§ **Work instructions**
For this exercise, return all the data exactly as it stands.

§ **Entries shown**
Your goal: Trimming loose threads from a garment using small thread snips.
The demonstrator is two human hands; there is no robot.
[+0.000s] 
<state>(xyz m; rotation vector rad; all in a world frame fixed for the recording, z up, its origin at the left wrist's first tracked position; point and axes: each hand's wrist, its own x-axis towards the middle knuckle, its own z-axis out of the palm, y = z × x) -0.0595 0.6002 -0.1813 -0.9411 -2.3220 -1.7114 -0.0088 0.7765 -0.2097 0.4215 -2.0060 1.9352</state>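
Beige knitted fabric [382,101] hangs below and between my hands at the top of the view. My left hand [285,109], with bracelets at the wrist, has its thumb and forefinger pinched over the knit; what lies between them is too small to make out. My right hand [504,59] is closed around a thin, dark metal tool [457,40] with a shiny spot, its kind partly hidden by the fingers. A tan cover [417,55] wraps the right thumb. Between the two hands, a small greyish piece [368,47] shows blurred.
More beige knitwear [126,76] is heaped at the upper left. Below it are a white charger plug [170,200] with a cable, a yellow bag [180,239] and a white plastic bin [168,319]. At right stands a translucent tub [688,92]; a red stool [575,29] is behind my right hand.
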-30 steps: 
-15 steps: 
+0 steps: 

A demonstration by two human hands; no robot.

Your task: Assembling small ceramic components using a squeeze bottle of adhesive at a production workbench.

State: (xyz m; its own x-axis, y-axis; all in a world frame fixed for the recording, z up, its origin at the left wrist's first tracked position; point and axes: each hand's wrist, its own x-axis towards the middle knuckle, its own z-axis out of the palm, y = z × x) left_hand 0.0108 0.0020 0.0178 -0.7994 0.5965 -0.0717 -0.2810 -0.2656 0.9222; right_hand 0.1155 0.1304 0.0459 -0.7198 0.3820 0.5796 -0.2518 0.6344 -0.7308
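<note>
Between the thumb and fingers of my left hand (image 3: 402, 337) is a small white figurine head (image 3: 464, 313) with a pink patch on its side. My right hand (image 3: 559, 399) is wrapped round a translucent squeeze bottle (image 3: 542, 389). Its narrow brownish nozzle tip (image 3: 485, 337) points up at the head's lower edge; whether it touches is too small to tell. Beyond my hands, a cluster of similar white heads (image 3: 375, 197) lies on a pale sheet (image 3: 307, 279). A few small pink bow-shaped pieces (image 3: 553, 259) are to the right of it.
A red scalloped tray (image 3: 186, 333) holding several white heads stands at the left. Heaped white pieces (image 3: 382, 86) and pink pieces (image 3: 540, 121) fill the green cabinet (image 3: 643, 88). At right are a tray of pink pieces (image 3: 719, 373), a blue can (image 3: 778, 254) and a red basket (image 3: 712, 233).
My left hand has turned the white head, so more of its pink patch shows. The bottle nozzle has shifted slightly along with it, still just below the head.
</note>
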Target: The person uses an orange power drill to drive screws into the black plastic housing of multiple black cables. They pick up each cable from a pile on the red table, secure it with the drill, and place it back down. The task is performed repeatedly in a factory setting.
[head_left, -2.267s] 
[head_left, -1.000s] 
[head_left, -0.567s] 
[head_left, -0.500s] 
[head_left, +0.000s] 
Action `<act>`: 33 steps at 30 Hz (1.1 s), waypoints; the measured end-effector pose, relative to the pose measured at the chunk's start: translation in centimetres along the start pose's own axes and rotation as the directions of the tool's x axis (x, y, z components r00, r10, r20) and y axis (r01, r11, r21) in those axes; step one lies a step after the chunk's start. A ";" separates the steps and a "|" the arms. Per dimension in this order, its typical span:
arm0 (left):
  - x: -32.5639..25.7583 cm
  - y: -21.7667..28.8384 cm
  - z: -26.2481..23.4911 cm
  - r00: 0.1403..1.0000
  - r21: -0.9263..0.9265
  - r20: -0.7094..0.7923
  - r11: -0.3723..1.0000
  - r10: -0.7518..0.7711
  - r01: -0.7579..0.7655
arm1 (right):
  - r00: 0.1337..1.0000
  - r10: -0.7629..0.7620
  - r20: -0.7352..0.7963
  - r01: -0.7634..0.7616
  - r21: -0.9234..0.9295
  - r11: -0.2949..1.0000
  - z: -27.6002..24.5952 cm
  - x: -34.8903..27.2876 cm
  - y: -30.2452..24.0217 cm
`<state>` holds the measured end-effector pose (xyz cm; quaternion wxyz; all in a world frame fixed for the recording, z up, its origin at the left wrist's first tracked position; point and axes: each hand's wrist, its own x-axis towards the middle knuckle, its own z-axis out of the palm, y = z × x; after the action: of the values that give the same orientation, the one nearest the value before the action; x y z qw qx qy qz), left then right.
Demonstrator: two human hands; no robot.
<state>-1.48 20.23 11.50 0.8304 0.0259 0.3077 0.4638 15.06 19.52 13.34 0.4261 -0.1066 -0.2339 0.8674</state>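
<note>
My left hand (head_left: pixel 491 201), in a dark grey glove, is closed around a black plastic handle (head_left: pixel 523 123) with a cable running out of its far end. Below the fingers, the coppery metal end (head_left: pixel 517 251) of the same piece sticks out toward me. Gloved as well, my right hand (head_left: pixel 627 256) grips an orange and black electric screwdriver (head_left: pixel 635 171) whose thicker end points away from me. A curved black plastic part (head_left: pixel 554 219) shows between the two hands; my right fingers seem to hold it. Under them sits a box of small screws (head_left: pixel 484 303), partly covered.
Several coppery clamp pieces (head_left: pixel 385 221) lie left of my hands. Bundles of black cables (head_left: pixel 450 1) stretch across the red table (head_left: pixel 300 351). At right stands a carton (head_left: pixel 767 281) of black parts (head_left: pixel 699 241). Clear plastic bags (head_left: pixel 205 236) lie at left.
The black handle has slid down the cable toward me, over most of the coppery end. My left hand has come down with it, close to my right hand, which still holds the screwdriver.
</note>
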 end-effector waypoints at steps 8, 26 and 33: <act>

§ **Expected answer**
Your goal: Trimming loose threads from a garment using small thread snips.
The demonstrator is two human hands; there is no robot.
[+0.000s] 
<state>(xyz m; rotation vector rad; all in a world frame fixed for the recording, z up, its origin at the left wrist's first tracked position; point and axes: each hand's wrist, its own x-axis towards the middle knuckle, its own z-axis out of the palm, y = z × x) -0.0595 0.6002 -0.1813 -0.9411 -2.3220 -1.7114 -0.0088 0.7765 -0.2097 0.4215 -2.0060 1.9352</state>
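Beige knitted fabric [382,101] hangs below and between my hands at the top of the view. My left hand [285,109], with bracelets at the wrist, has its thumb and forefinger pinched over the knit; what lies between them is too small to make out. My right hand [504,59] is closed around a thin, dark metal tool [457,40] with a shiny spot, its kind partly hidden by the fingers. A tan cover [417,55] wraps the right thumb. Between the two hands, a small greyish piece [368,47] shows blurred.
More beige knitwear [126,76] is heaped at the upper left. Below it are a white charger plug [170,200] with a cable, a yellow bag [180,239] and a white plastic bin [168,319]. At right stands a translucent tub [688,92]; a red stool [575,29] is behind my right hand.
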-30 steps: 
-15 steps: 
+0 steps: 

A demonstration by two human hands; no robot.

Your task: Assembling small ceramic components using a squeeze bottle of adhesive at a production workbench.

State: (xyz m; its own x-axis, y-axis; all in a world frame fixed for the recording, z up, its origin at the left wrist's first tracked position; point and axes: each hand's wrist, its own x-axis towards the middle knuckle, its own z-axis out of the palm, y = z × x) left_hand 0.0108 0.0020 0.0178 -0.7994 0.5965 -0.0717 -0.2810 -0.2656 0.9222; right_hand 0.1155 0.1304 0.0459 -0.7198 0.3820 0.5796 -0.2518 0.6344 -0.7308
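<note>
Between the thumb and fingers of my left hand (image 3: 402, 337) is a small white figurine head (image 3: 464, 313) with a pink patch on its side. My right hand (image 3: 559, 399) is wrapped round a translucent squeeze bottle (image 3: 542, 389). Its narrow brownish nozzle tip (image 3: 485, 337) points up at the head's lower edge; whether it touches is too small to tell. Beyond my hands, a cluster of similar white heads (image 3: 375, 197) lies on a pale sheet (image 3: 307, 279). A few small pink bow-shaped pieces (image 3: 553, 259) are to the right of it.
A red scalloped tray (image 3: 186, 333) holding several white heads stands at the left. Heaped white pieces (image 3: 382, 86) and pink pieces (image 3: 540, 121) fill the green cabinet (image 3: 643, 88). At right are a tray of pink pieces (image 3: 719, 373), a blue can (image 3: 778, 254) and a red basket (image 3: 712, 233).
My left hand has turned the white head, so more of its pink patch shows. The bottle nozzle has shifted slightly along with it, still just below the head.
</note>
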Target: The person uses an orange power drill to drive screws into the black plastic housing of multiple black cables. They pick up each cable from a pile on the red table, secure it with the drill, and place it back down. The task is performed repeatedly in a factory setting.
[head_left, -2.267s] 
[head_left, -1.000s] 
[head_left, -0.567s] 
[head_left, -0.500s] 
[head_left, +0.000s] 
Action `<act>`: 33 steps at 30 Hz (1.1 s), waypoints; the measured end-effector pose, relative to the pose measured at the chunk's start: translation in centimetres along the start pose's own axes and rotation as the directions of the tool's x axis (x, y, z components r00, r10, r20) and y axis (r01, r11, r21) in those axes; step one lies a step after the chunk's start. A ";" separates the steps and a "|" the arms. Per dimension in this order, its typical span:
arm0 (left):
  - x: -32.5639..25.7583 cm
  - y: -21.7667..28.8384 cm
  - z: -26.2481..23.4911 cm
  - r00: 0.1403..1.0000
  - r21: -0.9263..0.9265
  - r20: -0.7094..0.7923
  - r11: -0.3723..1.0000
  - r10: -0.7518..0.7711
  - r01: -0.7579..0.7655
arm1 (right):
  - r00: 0.1337..1.0000
  - r10: -0.7629..0.7620
  - r20: -0.7352..0.7963
  - r01: -0.7634..0.7616
  - r21: -0.9234..0.9295
  - r11: -0.2949..1.0000
  - z: -27.6002..24.5952 cm
  - x: -34.8903..27.2876 cm
  - y: -30.2452..24.0217 cm
`<state>` holds the measured end-effector pose (xyz cm; quaternion wxyz; all in a world frame fixed for the recording, z up, its origin at the left wrist's first tracked position; point and axes: each hand's wrist, its own x-axis towards the middle knuckle, its own z-axis out of the palm, y = z × x; after the action: of the values that give the same orientation, the one nearest the value before the action; x y z qw qx qy qz), left then right.
Demonstrator: two human hands; no robot.
<state>-1.48 20.23 11.50 0.8304 0.0259 0.3077 0.4638 15.06 19.52 13.34 0.4261 -0.1066 -0.2339 0.8674</state>
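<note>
My left hand (head_left: pixel 491 201), in a dark grey glove, is closed around a black plastic handle (head_left: pixel 523 123) with a cable running out of its far end. Below the fingers, the coppery metal end (head_left: pixel 517 251) of the same piece sticks out toward me. Gloved as well, my right hand (head_left: pixel 627 256) grips an orange and black electric screwdriver (head_left: pixel 635 171) whose thicker end points away from me. A curved black plastic part (head_left: pixel 554 219) shows between the two hands; my right fingers seem to hold it. Under them sits a box of small screws (head_left: pixel 484 303), partly covered.
Several coppery clamp pieces (head_left: pixel 385 221) lie left of my hands. Bundles of black cables (head_left: pixel 450 1) stretch across the red table (head_left: pixel 300 351). At right stands a carton (head_left: pixel 767 281) of black parts (head_left: pixel 699 241). Clear plastic bags (head_left: pixel 205 236) lie at left.
The black handle has slid down the cable toward me, over most of the coppery end. My left hand has come down with it, close to my right hand, which still holds the screwdriver.
</note>
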 end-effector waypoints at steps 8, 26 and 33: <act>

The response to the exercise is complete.